State of the Cruise Industry 2024: Green, Spending, China, Supply

State of the Industry 2024

The 2024 state of the cruise industry panel took place in Miami Beach on Tuesday morning, with leadership from the four major cruise corporations accounting for over 80 percent of global capacity.

Green Discussions

Jason Liberty, president and CEO, Royal Caribbean Group said there is more opportunity to evolve sustainability technology.

“We need to make sure we have fuel sources, that are green fuel sources, that allow us to be able to burn and get to a net zero position,” said Liberty, adding the new fuels need to be available, scalable and affordable, noting both green methanol and eLNG.

Pierfrancesco Vago, executive chairman, Cruise Division of MSC Group, said there needs to be a global approach on decarbonizing the maritime industry.

“We are building ships amortized over 30 years, we need a (long-term) view … We need technology. We are pushing our suppliers to find solutions,” said Vago.

Harry Sommer, president and CEO, Norwegian Cruise Line Holdings, explained there were no fewer than 10 different and somewhat incompatible rules that regulate the cruise industry. Sommer suggested there should be an end goal.

“We don’t compete on safety or decarbonization,” he said. “We may need to take a longer-term approach to this with governments instead of mandating these things that are incompatible.”

John Weinstein, president and CEO of Carnival Corporation, said that among the components of decarbonization were distance and speed.

“We are not becoming a cruise industry that just caters to the Bahamas. We are an industry that caters to where the guests want to go,” Weinstein said.

“It could mean there are less ports. There may be itineraries that don’t do four stops in seven nights, maybe it’s three. Maybe in 10 years it is two ports; I don’t know,” he said.

What’s Next

Weinstein said the current demand profile is unprecedented.

“Our outlook for 2024 are record yields, record demand and record passengers carried,” Weinstein said. “Our bookings for 2025 are better than they were last year at this point for 2024.”

Weinstein said it was natural demand at this point, instead of post covid pent-up demand.

He pointed to both a value gap compared to land-based vacations as well as a service gap.

“It gives us an opportunity to excel and create that incremental demand,” said Weinstein.

Royal Caribbean’s Liberty noted demographic trends favoring cruise, underlined by building memories with friends and families coming out of the pandemic.

“The future is exceptionally bright,” Liberty said.

Coming out of covid, Sommer said products from other brands were getting better and driving additional excitement for the rest of the industry.

“When any new ship is delivered … demand improves for all of us,” Sommer added.

Spending Up

Weinstein said that spending is up.

“That means drinking and eating well, shore excursions, spa and connectivity,” Weinstein said. “Connectivity used to be an existential threat and now that is a non-issue.”

Liberty underlined that guests want to walk away with a story, which may range from shore excursions to culinary and beverage onboard.

“Building those memories with friends and family is almost priceless,” Liberty noted.

China

Vago said that there is pent up demand in China for cruises.

“Visas are becoming tougher to get and Chinese want to travel internationally and cruising is an organic and easy low-hanging fruit for them,” Vago said. “The bookings are strong and we are surprised.”

The MSC Bellissima started service from China in March and will be joined by the Splendida later this year.

Liberty said China had a prosperous future but Royal Caribbean would go in with a measured approach.
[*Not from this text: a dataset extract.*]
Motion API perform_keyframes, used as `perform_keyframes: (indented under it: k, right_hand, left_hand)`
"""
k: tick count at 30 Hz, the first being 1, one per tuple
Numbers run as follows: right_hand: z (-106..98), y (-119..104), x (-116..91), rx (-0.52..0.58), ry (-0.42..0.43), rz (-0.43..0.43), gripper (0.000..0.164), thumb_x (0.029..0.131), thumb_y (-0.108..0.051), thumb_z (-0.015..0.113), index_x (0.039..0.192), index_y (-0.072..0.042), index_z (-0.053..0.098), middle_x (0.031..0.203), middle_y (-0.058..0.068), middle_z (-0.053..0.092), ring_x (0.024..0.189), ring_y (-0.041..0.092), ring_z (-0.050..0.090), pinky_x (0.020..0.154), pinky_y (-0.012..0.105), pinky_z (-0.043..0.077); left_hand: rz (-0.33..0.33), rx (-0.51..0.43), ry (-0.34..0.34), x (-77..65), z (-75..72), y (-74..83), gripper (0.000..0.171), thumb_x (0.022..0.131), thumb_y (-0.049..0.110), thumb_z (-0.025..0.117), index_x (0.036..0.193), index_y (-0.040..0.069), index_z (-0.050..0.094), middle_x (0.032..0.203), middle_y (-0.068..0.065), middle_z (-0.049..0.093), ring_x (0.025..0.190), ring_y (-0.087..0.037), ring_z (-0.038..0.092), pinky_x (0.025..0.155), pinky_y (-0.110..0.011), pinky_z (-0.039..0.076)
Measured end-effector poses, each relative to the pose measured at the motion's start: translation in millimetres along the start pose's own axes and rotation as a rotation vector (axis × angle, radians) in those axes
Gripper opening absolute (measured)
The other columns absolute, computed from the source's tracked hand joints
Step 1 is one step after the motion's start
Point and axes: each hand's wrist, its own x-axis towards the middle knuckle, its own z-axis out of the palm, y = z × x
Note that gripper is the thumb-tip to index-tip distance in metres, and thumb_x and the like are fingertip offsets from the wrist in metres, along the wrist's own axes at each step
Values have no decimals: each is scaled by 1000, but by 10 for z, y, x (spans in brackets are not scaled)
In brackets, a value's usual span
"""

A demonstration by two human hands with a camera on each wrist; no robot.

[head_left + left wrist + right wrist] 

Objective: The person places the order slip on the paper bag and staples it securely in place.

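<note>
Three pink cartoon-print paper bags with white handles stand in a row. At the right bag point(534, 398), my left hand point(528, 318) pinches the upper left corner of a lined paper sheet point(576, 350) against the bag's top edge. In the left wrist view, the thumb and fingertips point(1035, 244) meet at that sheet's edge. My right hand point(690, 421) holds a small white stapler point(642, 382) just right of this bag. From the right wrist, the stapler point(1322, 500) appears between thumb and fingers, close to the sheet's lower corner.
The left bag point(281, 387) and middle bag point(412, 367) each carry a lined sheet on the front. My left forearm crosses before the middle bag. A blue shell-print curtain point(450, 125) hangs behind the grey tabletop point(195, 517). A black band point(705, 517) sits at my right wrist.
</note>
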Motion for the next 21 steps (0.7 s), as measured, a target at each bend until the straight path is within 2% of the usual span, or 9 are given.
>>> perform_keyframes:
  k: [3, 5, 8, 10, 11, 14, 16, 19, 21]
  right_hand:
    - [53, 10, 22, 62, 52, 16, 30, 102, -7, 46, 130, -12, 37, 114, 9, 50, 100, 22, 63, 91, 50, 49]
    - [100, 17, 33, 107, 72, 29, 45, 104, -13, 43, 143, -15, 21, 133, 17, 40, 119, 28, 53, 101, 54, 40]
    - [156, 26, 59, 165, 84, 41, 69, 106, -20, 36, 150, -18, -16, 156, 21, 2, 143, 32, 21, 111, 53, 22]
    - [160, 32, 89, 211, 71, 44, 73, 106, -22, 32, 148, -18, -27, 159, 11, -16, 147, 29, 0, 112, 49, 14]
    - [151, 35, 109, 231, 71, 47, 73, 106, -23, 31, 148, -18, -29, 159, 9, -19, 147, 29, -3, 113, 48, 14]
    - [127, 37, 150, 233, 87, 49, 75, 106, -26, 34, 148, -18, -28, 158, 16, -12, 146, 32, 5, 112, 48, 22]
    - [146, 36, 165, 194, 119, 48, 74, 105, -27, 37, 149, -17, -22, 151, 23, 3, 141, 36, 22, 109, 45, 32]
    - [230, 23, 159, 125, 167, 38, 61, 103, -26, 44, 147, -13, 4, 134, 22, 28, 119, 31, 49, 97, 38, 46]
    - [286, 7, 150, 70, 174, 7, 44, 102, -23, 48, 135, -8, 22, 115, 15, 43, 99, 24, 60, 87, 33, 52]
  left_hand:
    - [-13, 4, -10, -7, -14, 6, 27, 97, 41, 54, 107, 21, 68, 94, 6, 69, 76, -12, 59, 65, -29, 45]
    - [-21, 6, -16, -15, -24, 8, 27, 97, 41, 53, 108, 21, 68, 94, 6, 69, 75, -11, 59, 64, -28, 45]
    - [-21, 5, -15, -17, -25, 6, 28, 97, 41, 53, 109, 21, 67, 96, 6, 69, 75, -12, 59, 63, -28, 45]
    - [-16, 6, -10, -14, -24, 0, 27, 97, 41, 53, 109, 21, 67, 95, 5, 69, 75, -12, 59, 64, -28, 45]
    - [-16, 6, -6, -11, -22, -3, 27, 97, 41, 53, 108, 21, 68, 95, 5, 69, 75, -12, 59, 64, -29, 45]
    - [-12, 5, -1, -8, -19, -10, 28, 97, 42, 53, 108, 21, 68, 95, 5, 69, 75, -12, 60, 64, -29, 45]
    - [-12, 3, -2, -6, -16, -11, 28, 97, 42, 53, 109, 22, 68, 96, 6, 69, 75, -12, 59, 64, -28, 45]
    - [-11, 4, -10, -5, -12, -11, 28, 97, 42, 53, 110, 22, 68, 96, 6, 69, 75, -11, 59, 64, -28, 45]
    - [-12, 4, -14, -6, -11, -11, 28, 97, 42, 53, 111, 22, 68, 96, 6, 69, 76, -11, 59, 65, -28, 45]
The Spectrum will be in Shanghai starting this month and a second ship, the Ovation, joins the operation in 2025.

Weinstein said Carnival Corporation had taken a different approach, shifting tonnage away from China with Costa, and moving ships to the Carnival brand, which he said was bursting with demand.
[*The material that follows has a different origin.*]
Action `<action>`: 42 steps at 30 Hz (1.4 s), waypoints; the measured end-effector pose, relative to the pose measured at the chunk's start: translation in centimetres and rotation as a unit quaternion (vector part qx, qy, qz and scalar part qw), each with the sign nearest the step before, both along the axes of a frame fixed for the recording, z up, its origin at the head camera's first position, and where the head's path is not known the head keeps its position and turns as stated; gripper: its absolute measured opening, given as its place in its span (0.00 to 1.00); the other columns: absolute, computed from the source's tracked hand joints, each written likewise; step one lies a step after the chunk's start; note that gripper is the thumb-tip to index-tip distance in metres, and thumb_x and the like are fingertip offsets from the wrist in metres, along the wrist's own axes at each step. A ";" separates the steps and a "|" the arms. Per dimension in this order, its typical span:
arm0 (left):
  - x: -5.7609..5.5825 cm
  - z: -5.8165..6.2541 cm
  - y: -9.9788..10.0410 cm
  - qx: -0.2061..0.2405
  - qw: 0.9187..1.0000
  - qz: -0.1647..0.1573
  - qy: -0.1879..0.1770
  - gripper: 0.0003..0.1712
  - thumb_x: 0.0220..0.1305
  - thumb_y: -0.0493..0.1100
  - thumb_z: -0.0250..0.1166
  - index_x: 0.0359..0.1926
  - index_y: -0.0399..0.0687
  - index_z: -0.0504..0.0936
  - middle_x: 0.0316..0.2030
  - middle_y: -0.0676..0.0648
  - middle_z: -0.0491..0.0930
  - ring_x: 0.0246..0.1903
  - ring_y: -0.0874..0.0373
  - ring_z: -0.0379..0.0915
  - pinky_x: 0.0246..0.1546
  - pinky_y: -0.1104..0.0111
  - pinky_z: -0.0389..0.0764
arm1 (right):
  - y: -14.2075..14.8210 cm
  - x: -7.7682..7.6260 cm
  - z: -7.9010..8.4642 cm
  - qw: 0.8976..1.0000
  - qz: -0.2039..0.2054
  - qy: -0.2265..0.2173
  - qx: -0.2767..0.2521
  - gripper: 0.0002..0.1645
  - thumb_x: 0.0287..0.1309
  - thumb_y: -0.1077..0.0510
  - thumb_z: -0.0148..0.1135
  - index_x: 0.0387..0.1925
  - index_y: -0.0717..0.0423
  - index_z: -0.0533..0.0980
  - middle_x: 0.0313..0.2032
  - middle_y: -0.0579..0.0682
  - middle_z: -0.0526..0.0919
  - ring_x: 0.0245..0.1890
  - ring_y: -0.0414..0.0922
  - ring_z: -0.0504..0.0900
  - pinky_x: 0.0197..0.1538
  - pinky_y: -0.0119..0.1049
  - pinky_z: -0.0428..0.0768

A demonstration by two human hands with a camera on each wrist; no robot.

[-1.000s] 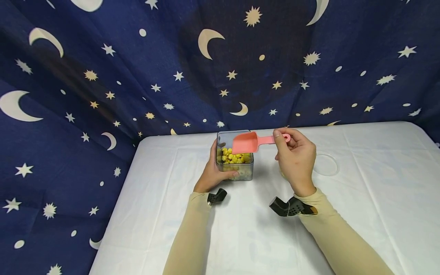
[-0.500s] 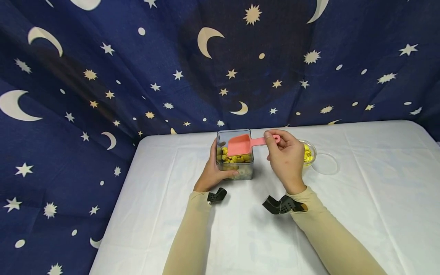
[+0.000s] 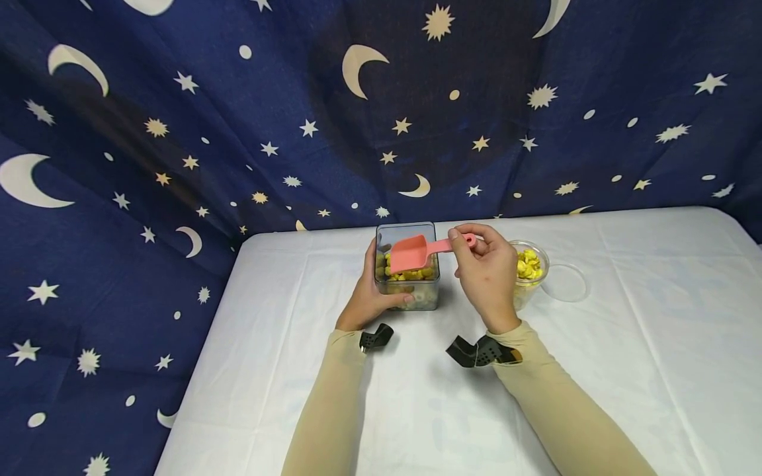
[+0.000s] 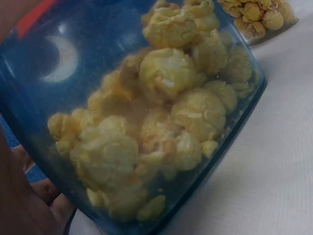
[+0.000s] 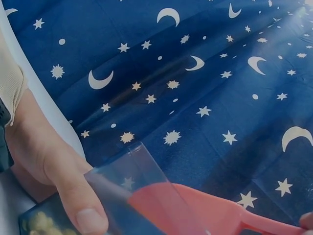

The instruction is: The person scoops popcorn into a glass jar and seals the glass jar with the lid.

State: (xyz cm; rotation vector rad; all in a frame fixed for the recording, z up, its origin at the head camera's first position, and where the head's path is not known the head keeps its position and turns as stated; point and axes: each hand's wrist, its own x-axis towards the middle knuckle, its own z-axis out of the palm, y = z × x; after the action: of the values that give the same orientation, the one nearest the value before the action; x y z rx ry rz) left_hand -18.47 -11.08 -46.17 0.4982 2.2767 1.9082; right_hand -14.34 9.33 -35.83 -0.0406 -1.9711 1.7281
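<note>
My left hand grips a clear, square-mouthed container from its left side, thumb across the front. Yellow popcorn fills its lower part, seen through the wall in the left wrist view. Between thumb and fingers, my right hand pinches the handle of a pink scoop. The scoop's bowl overlaps the container's mouth in the head view, and no popcorn shows in it. Through the clear wall, the same bowl appears in the right wrist view, where the fingers on its handle are mostly cut off.
Just behind my right wrist stands a round clear cup of popcorn, partly hidden by the hand. A thin clear round lid lies to its right. The white-covered table ends at a dark blue curtain with moons and stars.
My right hand has shifted left with the scoop, bringing its bowl farther over the container. The popcorn cup has come out from behind that hand. My left hand and the container stay put.
</note>
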 end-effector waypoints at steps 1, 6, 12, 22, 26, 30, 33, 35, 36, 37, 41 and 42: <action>0.0 0.0 0.0 0.002 1.000 0.000 0.000 0.75 0.46 0.43 0.83 0.81 0.61 0.37 0.77 0.40 0.51 0.75 0.48 0.49 0.72 0.49 0.52 | -0.1 0.0 0.0 1.000 0.000 -0.002 0.000 0.09 0.64 0.66 0.65 0.40 0.73 0.80 0.16 0.33 0.76 0.09 0.32 0.68 0.16 0.23 0.67; 0.0 0.1 0.1 0.004 1.000 -0.006 0.005 0.74 0.46 0.40 0.82 0.81 0.59 0.37 0.76 0.38 0.52 0.74 0.48 0.51 0.73 0.49 0.52 | 0.1 -0.9 -2.0 1.000 0.009 -0.008 -0.006 0.10 0.64 0.62 0.68 0.40 0.69 0.82 0.16 0.37 0.77 0.09 0.33 0.69 0.15 0.25 0.67; -1.1 -2.1 -0.1 -0.005 1.000 -0.005 0.013 0.77 0.46 0.38 0.82 0.81 0.60 0.33 0.77 0.41 0.51 0.75 0.50 0.49 0.73 0.50 0.50 | 0.2 -1.6 -3.7 0.999 0.054 -0.001 -0.003 0.13 0.62 0.53 0.71 0.39 0.61 0.84 0.21 0.44 0.82 0.11 0.39 0.73 0.16 0.29 0.71; -1.7 -3.5 -0.2 0.038 0.999 -0.006 0.037 0.76 0.41 0.53 0.86 0.79 0.76 0.40 0.75 0.45 0.54 0.70 0.56 0.58 0.70 0.52 0.62 | -0.5 -1.4 -4.4 0.994 0.099 0.003 0.043 0.15 0.60 0.52 0.73 0.41 0.60 0.85 0.24 0.58 0.84 0.12 0.43 0.75 0.17 0.30 0.73; -1.5 -3.3 -0.1 0.029 0.999 -0.001 0.033 0.75 0.40 0.57 0.85 0.78 0.78 0.40 0.75 0.47 0.55 0.69 0.56 0.60 0.68 0.52 0.64 | -0.7 -1.4 -4.5 0.993 0.093 0.009 0.066 0.15 0.59 0.51 0.74 0.40 0.59 0.85 0.22 0.52 0.83 0.11 0.40 0.74 0.16 0.30 0.72; -1.4 -3.2 -0.1 0.016 0.999 0.006 0.033 0.75 0.38 0.60 0.85 0.78 0.80 0.40 0.75 0.47 0.55 0.68 0.57 0.61 0.70 0.53 0.61 | -0.8 -1.4 -4.6 0.993 0.090 0.011 0.082 0.15 0.58 0.50 0.74 0.38 0.58 0.85 0.22 0.48 0.84 0.10 0.40 0.74 0.15 0.30 0.71; -1.4 -3.2 -0.1 0.025 0.999 -0.001 0.034 0.75 0.41 0.53 0.85 0.79 0.75 0.40 0.75 0.45 0.54 0.67 0.55 0.62 0.70 0.53 0.61 | -0.9 -1.5 -4.9 0.991 0.081 0.011 0.107 0.15 0.56 0.50 0.76 0.38 0.57 0.86 0.23 0.46 0.86 0.11 0.38 0.71 0.16 0.29 0.67; -1.5 -3.3 -0.1 0.032 0.999 -0.006 0.034 0.76 0.43 0.45 0.85 0.80 0.72 0.38 0.76 0.44 0.53 0.68 0.54 0.61 0.70 0.54 0.62 | -0.9 -1.6 -5.0 0.989 0.075 0.014 0.126 0.14 0.55 0.50 0.76 0.37 0.56 0.86 0.24 0.45 0.86 0.12 0.38 0.68 0.17 0.29 0.64; -1.5 -3.2 -0.1 0.036 0.999 -0.009 0.032 0.76 0.44 0.42 0.85 0.80 0.69 0.38 0.76 0.44 0.52 0.68 0.53 0.61 0.69 0.54 0.62 | -1.0 -1.6 -5.1 0.988 0.074 0.015 0.135 0.14 0.55 0.49 0.77 0.37 0.55 0.87 0.25 0.44 0.87 0.13 0.39 0.67 0.17 0.29 0.63; -1.6 -3.2 0.0 0.044 0.998 -0.013 0.034 0.76 0.44 0.41 0.85 0.80 0.69 0.38 0.76 0.42 0.51 0.68 0.53 0.61 0.69 0.56 0.63 | -1.0 -1.7 -5.1 0.987 0.072 0.019 0.144 0.14 0.54 0.49 0.77 0.37 0.55 0.87 0.24 0.44 0.86 0.13 0.39 0.66 0.18 0.29 0.62; -0.9 -1.6 0.2 0.068 0.997 -0.026 0.023 0.75 0.45 0.35 0.83 0.81 0.60 0.38 0.76 0.36 0.48 0.69 0.48 0.58 0.68 0.55 0.64 | -1.1 -1.8 -5.3 0.982 0.066 0.034 0.174 0.14 0.53 0.49 0.78 0.37 0.53 0.88 0.20 0.43 0.82 0.13 0.39 0.66 0.19 0.29 0.63; -0.7 -1.2 0.2 0.072 0.997 -0.027 0.022 0.75 0.45 0.36 0.83 0.81 0.59 0.38 0.75 0.35 0.48 0.70 0.48 0.58 0.68 0.56 0.64 | -1.1 -1.8 -5.3 0.981 0.062 0.038 0.181 0.15 0.52 0.49 0.78 0.37 0.53 0.88 0.19 0.42 0.80 0.13 0.38 0.65 0.19 0.29 0.62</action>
State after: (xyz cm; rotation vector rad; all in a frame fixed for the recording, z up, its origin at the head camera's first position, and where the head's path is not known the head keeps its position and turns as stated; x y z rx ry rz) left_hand -19.19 -10.88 -47.32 0.6182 2.1370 2.0633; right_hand -16.13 8.19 -41.17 0.2762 -2.2394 1.3925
“We’ll take a wait-and-see approach,” Weinstein said.

Sommer said China could be on the horizon in the future, pointing to the 2030s when the company would consider the market again.

Supply Outlook

Weinstein said the Carnival Corporation, which makes up nine brands and over 90 ships, would continue to order one to two ships a year.

“We can’t beat around the $30 billion of debt bush we have staring at us,” he said.
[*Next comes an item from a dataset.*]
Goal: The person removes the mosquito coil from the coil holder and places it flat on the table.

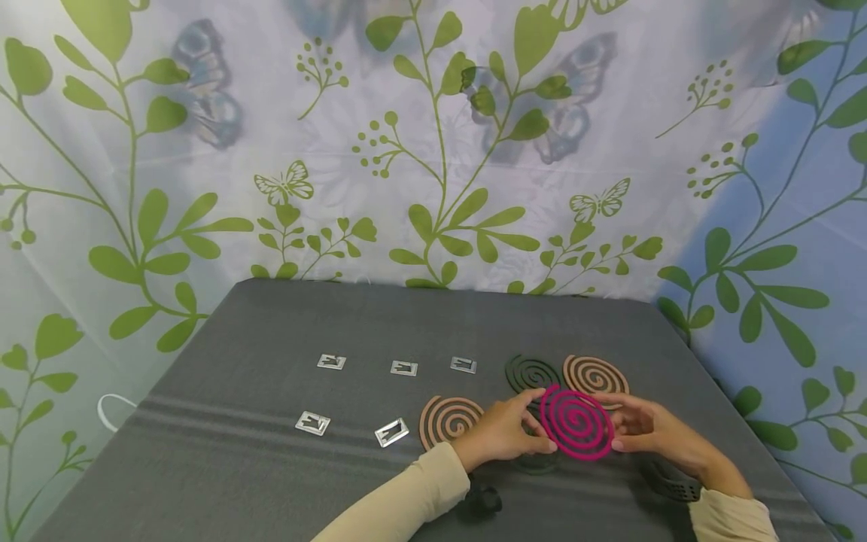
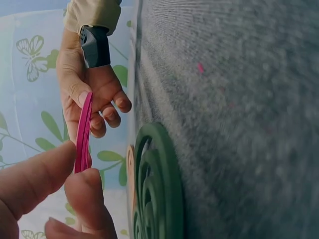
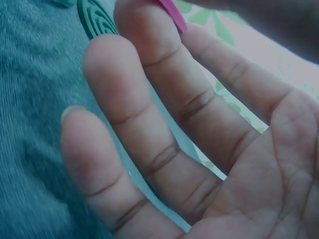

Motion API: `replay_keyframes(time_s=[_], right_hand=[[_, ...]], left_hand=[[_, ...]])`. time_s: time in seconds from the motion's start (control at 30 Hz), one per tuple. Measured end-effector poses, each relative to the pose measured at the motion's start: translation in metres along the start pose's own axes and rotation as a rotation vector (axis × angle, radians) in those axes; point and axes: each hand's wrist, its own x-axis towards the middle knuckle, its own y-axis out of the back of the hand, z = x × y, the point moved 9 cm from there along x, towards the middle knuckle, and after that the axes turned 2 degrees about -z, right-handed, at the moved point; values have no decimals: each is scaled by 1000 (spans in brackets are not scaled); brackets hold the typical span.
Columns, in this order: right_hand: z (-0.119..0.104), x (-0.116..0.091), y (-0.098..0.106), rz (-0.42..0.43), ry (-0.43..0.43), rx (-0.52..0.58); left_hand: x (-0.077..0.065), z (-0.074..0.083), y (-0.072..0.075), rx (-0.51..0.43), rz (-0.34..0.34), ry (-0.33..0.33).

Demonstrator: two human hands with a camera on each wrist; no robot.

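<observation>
A pink mosquito coil [image 1: 577, 423] is held up tilted over the table between both hands. My left hand [image 1: 503, 432] pinches its left edge between thumb and fingers; in the left wrist view the coil [image 2: 83, 132] shows edge-on. On the opposite edge, my right hand [image 1: 652, 435] grips it with thumb and fingertips, the other fingers loosely spread. Only a sliver of the pink coil [image 3: 173, 15] shows in the right wrist view. Behind it lie a dark green coil [image 1: 535, 375] and a tan coil [image 1: 625, 384]. Another green coil [image 1: 535, 468] is mostly hidden below the hands.
Beside the left forearm lies a second tan coil [image 1: 425, 429], partly covered by the hand. Several small metal coil stands, such as one stand [image 1: 392, 432] and another stand [image 1: 331, 362], are spread over the grey table [image 1: 223, 459]. A patterned curtain [image 1: 379, 188] hangs behind.
</observation>
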Motion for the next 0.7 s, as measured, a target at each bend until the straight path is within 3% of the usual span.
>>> replay_keyframes(time_s=[0.17,0.27,0.47,0.7], right_hand=[[4,-10,6,20,-12,-33],[7,-15,9,26,-28,-46],[13,-23,16,62,-57,-66],[12,-31,21,81,-8,-96]], left_hand=[[-12,21,-2,-74,-25,38],[-14,26,-5,-71,-28,47],[-9,28,-15,-55,-46,49],[-2,25,-25,-88,-70,69]])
Sommer said the future was bright, driving the company’s decision to place an eight-ship order earlier this week with deliveries into 2036.

Vago said that as demand naturally continues to increase, there is opportunity to grow, but it has to be done logically.

“The yards can only build so many ships, so it’s very much controlled,” Vago said. “We have to face the fact some of the old tonnage will fade away.”

Weinstein said cruise lines can get more revenue growth by driving more demand from limited supply.

“There is only a finite amount of cabins, and if you can get more demand … That is what we strive for. We want outsized demand for what we have to offer.”

Liberty said the industry was continuing on its modest capacity growth trek.

“That is what we are collectivity seeing, which also aligns to the constraints of how quickly the yards can build. Moderate capacity growth drives good yield growth,” he said.